NURS 2500 - Final Exam ACTUAL COMPLETE REAL EXAM QUESTIONS WITH ACCURATE ANSWERS VERIFIED ANSWERS | MULTIPLE CHOICES / ALREADY GRADED A+ |2026 BRAND NEW EXAM!!Utah State University

NURS 2500 - Final Exam 2026-2027 \ACTUAL COMPLETE REAL
EXAM QUESTIONS WITH ACCURATE ANSWERS VERIFIED
ANSWERS | MULTIPLE CHOICES / ALREADY GRADED A+
|2026 BRAND NEW EXAM!!Utah State University




Hemophilia A


- mutations in the F8 gene, which is located on the X chromosome.

The F8 gene provides instructions for producing factor VIII, a protein essential
for blood clotting.


- X-linked recessive disorder


- males are typically affected since they inherit only one X chromosome.

Females require mutations on both X chromosomes to have the condition, which is
extremely rare.
Carrier females typically do not show symptoms but may have mild clotting
issues.

,Hemophilia B


- mutations in the F9 gene, located on the X chromosome.
The F9 gene provides instructions for producing factor IX, a protein crucial for
blood clotting.


- X-linked recessive disorder


- Similar to Hemophilia A, males are affected because they inherit only one X
chromosome.


Females are usually carriers, but mild symptoms can occur in some carriers.




Review Down syndrome. What is it and what are factors associated with the risk
of having a child with this disease?


- caused by the presence of an extra copy of chromosome 21.

The presence of an extra chromosome 21 causes overexpression of certain genes,
which disrupts the normal development and function of various body systems.

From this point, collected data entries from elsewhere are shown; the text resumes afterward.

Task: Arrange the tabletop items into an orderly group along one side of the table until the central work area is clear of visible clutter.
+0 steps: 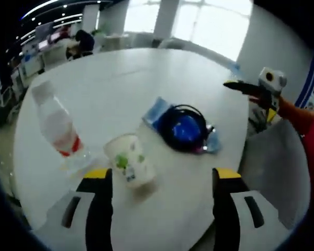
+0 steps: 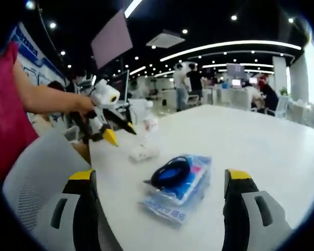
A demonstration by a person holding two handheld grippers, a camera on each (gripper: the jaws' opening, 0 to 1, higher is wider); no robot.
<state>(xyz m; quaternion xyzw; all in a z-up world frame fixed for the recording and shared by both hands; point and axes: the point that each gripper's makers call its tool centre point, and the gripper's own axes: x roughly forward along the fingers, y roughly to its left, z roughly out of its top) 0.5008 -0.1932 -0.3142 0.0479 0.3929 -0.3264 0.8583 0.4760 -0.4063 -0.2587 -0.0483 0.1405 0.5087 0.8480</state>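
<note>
Nearest us, our left hand-held gripper (image 1: 162, 183) gapes, released, around the paper cup (image 1: 130, 160); right hand-held gripper (image 2: 159, 183) gapes before the coiled cable (image 2: 171, 173); next, we clench and slide them bench-side.

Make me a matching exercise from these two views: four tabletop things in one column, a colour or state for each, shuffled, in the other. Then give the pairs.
Things:
1. water bottle
2. paper cup
3. coiled cable
4. plastic packet

Descriptions:
A. black loop lying on top of the packet
B. clear, with a red label
C. pale, with green print, between the left gripper's jaws
D. flat, bluish, lying under the cable

Pairs: 1-B, 2-C, 3-A, 4-D
</note>
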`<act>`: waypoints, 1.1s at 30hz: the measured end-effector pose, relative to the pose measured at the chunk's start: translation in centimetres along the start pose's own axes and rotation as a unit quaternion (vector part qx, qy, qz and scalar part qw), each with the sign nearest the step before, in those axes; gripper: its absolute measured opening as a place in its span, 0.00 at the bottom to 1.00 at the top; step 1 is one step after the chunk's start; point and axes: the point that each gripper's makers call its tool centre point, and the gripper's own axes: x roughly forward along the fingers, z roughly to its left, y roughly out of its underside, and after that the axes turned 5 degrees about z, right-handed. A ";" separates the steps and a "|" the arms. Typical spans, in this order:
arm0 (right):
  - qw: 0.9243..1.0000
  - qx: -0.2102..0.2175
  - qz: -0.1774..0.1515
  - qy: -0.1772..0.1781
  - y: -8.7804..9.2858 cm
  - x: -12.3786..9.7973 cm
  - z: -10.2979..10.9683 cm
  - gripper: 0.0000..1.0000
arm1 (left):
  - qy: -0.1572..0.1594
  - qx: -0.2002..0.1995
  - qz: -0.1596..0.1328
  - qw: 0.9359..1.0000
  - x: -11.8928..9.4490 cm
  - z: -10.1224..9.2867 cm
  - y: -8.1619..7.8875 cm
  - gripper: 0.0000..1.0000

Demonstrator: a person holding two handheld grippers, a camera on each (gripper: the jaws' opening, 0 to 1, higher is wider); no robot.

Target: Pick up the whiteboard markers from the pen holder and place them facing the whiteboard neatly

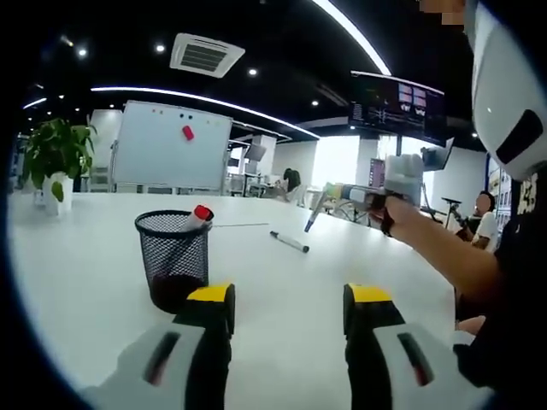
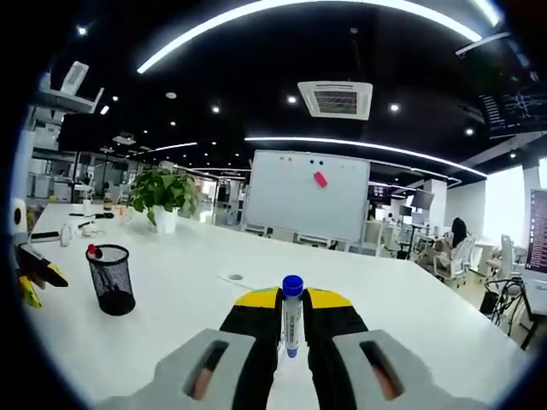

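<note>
A: Where do things stand?

B: The right gripper (image 2: 289,342) is clamped on a blue-capped whiteboard marker (image 2: 291,323), held between its yellow-tipped jaws with the cap pointing toward the white rectangular whiteboard (image 2: 310,195) across the room. In the left gripper view that same gripper (image 1: 314,220) hangs above the white table (image 1: 85,273), marker angled downward.

A: And the left one?

B: The left gripper (image 1: 289,309) has its jaws apart, holding nothing, low over the table just behind the black wire-mesh pen holder (image 1: 173,256). A red-capped marker (image 1: 198,216) stands in the holder, leaning on the rim. A black marker (image 1: 290,242) already lies on the table beyond the holder.

A: What could go wrong?

B: I'd say alignment first. The blue marker has to come down beside the black one and parallel to it; a tilted release would let it roll on the smooth tabletop or knock its neighbour askew. The grip seems to sit mid-barrel, so it may pivot as the jaws part.

A: And the holder?

B: It looks light. If the left gripper reaches for the red marker and catches the mesh rim, the holder could tip or slide.
</note>
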 end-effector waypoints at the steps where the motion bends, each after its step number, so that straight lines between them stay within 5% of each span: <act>1: 1.000 0.000 0.001 0.000 0.1 0.0 -0.1 0.13 | 0.001 0.001 0.000 1.000 0.0 -0.1 0.0 0.52; 33: 1.000 0.008 0.017 0.007 1.8 0.7 -0.4 0.13 | 0.003 -0.003 0.008 1.000 0.3 0.1 0.5 0.52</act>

- The risk of having a child with Down syndrome increases significantly with
maternal age, paternal age, carrier of translocation.




What is a somatic cell?


NOT reproductive cells


23 pairs of chromosomes = 46 chromosomes

,What is a locus?


Each gene occupies a position along a chromosome, known as a locus



What is Cri du chat syndrome?


- The condition arises from a deletion of genetic material on the 5p chromosome


- causes intellectual disability, developmental delays, growth issues, and
speech and motor impairments. It also affects other physical features such as the
face and heart.


- chromosomal disorder, specifically caused by a deletion


- High-pitched cry, Small head, Wide-set eyes




What is Turner syndrome?


- affects females, where one of the two X chromosomes is missing or partially
missing.


Unlike most females who have two X chromosomes (46, XX), females with Turner
syndrome have only one fully functional X chromosome (45, X)


- one of the X chromosomes is missing or partially missing


- Short, Webbed Neck, Wide chest and space in-between nipples

, How does meiosis work? How is it different from mitosis?


- Meiosis is how cells divide to make sperm and egg cells (reproductive cells).


- Mitosis is how one cell divides into two identical cells.It happens so your body can
grow, heal wounds, and replace old cells.



Where is genetic material found in a cell?


DNA



What are the 3 lines of defense? Provide an example of each.


Innate/Natural barriers (1):
Physical: skin, mucus membranes, cilia
Chemical: stomach acid, saliva, tears, sweat


Inflammatory Response (2): Histamines, cytokines, fever phagocytes, clotting factors


Adaptive Immunity (3): T lymphocytes, B lymphocytes, macrophages, dendritic cells,
antibodies, cytokines




IgE


Antibodies produced in allergies.


Located in connective tissue and close to vessels, they can be found near the body's
surfaces (skin, GI, and respiratory tract linings).